No mérito, antes de adentrar no caso concreto, convém trazer breves apontamentos sobre o ilícito mencionado na peça recursal: captação ilícita de votos. Transcrevo o dispositivo legal em tela:

Art. 41-A. Ressalvado o disposto no art. 26 e seus incisos, constitui captação de sufrágio, vedada por esta Lei, o candidato doar, oferecer, prometer, ou entregar, ao eleitor, com o fim de obter-lhe o voto, bem ou vantagem pessoal de qualquer natureza, inclusive emprego ou função pública, desde o registro da candidatura até o dia da eleição, inclusive, sob pena de multa de mil a cinqüenta mil Ufir, e cassação do registro ou do diploma, observado o procedimento previsto no art. 22 da Lei Complementar n. 64/90. (Incluído pela Lei n. 9.840/99)

§ 1º Para a caracterização da conduta ilícita, é desnecessário o pedido explícito de votos, bastando a evidência do dolo, consistente no especial fim de agir. (Incluído pela Lei n. 12.034/09)

§ 2º As sanções previstas no caput aplicam-se contra quem praticar atos de violência ou grave ameaça a pessoa, com o fim de obter-lhe o voto. (Incluído pela Lei n. 12.034/09)

§ 3º A representação contra as condutas vedadas no caput poderá ser ajuizada até a data da diplomação. (Incluído pela Lei n. 12.034/09)

§ 4º O prazo de recurso contra decisões proferidas com base neste artigo será de 3 (três) dias, a contar da data da publicação do julgamento no Diário Oficial. (Incluído pela Lei n. 12.034/09)

 

Já na doutrina, a obra especializada de Francisco de Assis Vieira Sanseverino (Compra de votos – Análise à luz dos princípios democráticos, Ed.
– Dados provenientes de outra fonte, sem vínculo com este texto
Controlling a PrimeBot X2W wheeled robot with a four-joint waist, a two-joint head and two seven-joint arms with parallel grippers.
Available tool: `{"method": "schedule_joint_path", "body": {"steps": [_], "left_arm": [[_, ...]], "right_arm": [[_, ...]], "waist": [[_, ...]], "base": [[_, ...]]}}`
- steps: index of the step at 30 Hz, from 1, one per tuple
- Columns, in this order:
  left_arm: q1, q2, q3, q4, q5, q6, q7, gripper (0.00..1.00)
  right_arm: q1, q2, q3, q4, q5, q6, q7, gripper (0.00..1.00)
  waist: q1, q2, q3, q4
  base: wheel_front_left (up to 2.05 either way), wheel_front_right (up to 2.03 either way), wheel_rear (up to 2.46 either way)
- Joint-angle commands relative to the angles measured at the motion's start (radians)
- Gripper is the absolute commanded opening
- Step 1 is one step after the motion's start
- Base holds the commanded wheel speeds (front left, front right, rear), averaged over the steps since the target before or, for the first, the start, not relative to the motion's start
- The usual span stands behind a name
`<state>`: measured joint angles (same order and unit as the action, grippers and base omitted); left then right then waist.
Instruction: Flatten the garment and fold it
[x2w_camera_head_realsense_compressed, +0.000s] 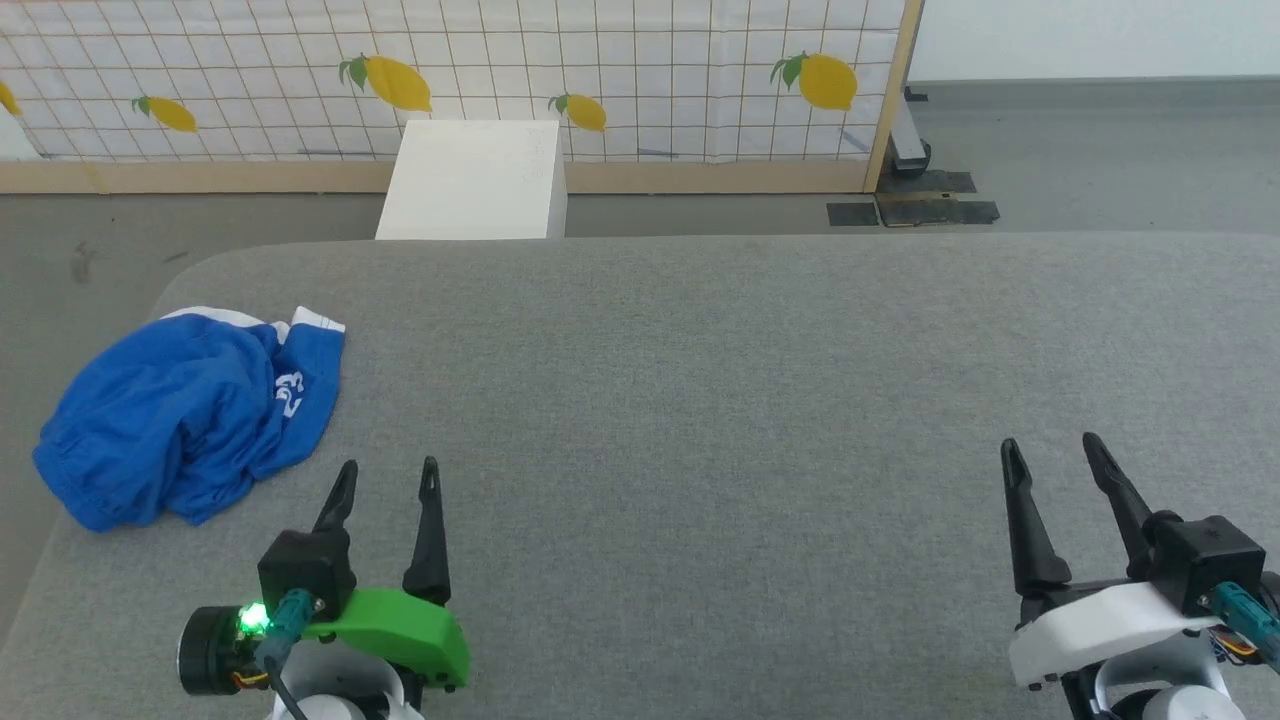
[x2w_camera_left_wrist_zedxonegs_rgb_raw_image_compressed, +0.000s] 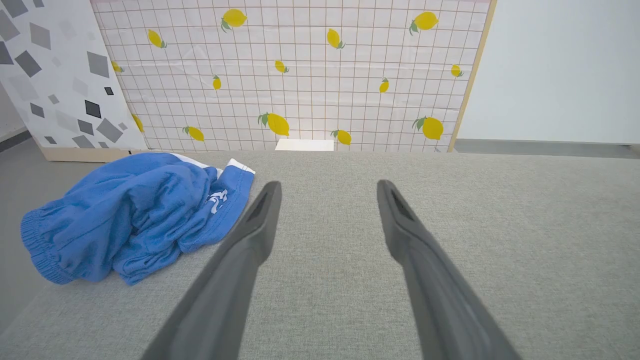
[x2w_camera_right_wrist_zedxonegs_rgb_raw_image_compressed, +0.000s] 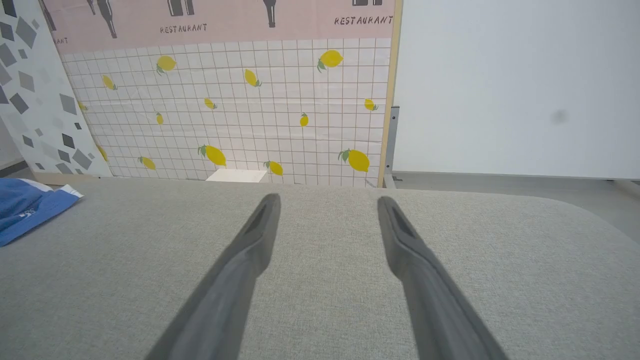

Verbo Jurídico, 2007, p.274.) traz a lição de que o art. 41-A da Lei n. 9.504/97 busca proteger, forma ampla, a normalidade e a legitimidade das eleições e, modo estrito, (1) o direito do eleitor de votar livremente e (2) a igualdade de oportunidades entre os competidores eleitorais.

Além, a ocorrência de captação ilícita de sufrágio há de ser antecedida por três elementos, segundo pacífica posição do Tribunal Superior Eleitoral: (1) a prática de uma conduta (doar, oferecer, prometer); (2) a existência de uma pessoa física (eleitor); (3) o resultado a que se propõe o agente (o fim de obter o voto).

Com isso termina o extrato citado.